* The task *
All of the data below is to be written out again exactly.

##############################

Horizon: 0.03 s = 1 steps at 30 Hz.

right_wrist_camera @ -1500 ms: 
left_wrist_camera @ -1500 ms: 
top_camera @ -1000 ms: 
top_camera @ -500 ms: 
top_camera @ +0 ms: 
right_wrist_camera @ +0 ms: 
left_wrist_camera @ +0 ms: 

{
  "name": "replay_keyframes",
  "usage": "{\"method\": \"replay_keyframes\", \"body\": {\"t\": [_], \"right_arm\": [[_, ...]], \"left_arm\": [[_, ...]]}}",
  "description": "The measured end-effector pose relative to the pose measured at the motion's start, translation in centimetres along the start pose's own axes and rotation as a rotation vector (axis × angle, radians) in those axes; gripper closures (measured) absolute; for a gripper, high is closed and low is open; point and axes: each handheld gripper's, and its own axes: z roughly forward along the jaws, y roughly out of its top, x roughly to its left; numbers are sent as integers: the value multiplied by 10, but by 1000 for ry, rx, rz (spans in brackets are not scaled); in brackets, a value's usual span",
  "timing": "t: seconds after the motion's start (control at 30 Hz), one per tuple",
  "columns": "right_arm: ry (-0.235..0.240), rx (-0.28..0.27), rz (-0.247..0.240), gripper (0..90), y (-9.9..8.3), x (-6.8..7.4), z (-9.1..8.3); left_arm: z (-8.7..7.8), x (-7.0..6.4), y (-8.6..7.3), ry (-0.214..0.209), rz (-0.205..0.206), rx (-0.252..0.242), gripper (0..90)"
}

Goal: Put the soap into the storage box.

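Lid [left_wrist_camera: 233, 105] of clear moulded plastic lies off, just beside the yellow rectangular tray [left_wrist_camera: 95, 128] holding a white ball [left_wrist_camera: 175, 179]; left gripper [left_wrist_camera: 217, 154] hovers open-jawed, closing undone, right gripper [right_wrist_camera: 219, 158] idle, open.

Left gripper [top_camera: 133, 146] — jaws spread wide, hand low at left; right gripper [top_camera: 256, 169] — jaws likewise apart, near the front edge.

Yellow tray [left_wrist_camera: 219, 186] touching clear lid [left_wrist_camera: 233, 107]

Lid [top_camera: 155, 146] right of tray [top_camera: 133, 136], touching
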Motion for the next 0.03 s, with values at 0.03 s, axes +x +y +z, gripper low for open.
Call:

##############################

* Reply to the exercise *
Horizon: 0.03 s = 1 steps at 30 Hz.

right_wrist_camera @ -1500 ms: 
left_wrist_camera @ -1500 ms: 
top_camera @ -1000 ms: 
top_camera @ -500 ms: 
top_camera @ +0 ms: 
right_wrist_camera @ +0 ms: 
left_wrist_camera @ +0 ms: 

{
  "name": "replay_keyframes",
  "usage": "{\"method\": \"replay_keyframes\", \"body\": {\"t\": [_], \"right_arm\": [[_, ...]], \"left_arm\": [[_, ...]]}}",
  "description": "The measured end-effector pose relative to the pose measured at the motion's start, translation in centimetres along the start pose's own axes and rotation as a rotation vector (axis × angle, radians) in those axes; gripper closures (measured) absolute; for a gripper, high is closed and low is open; point and axes: each handheld gripper's, and its own axes: z roughly forward along the jaws, y roughly out of its top, x roughly to its left; numbers are sent as integers: the value multiplied by 10, but by 1000 for ry, rx, rz (spans in brackets are not scaled); in brackets, a value's usual span",
  "timing": "t: seconds after the motion's start (control at 30 Hz), one per tuple",
  "columns": "right_arm: ry (-0.235..0.240), rx (-0.28..0.27), rz (-0.247..0.240), gripper (0..90), y (-9.9..8.3), x (-6.8..7.4), z (-9.1..8.3); left_arm: z (-8.7..7.8), x (-7.0..6.4), y (-8.6..7.3), ry (-0.214..0.209), rz (-0.205..0.206), rx (-0.252..0.242), gripper (0..90)"
}

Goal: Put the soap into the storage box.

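Lid [left_wrist_camera: 233, 105] of clear moulded plastic lies off, just beside the yellow rectangular tray [left_wrist_camera: 95, 128] holding a white ball [left_wrist_camera: 175, 179]; left gripper [left_wrist_camera: 217, 154] hovers open-jawed, closing undone, right gripper [right_wrist_camera: 219, 158] idle, open.

Left gripper [top_camera: 133, 146] — jaws spread wide, hand low at left; right gripper [top_camera: 256, 169] — jaws likewise apart, near the front edge.

Yellow tray [left_wrist_camera: 219, 186] touching clear lid [left_wrist_camera: 233, 107]

Lid [top_camera: 155, 146] right of tray [top_camera: 133, 136], touching
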Motion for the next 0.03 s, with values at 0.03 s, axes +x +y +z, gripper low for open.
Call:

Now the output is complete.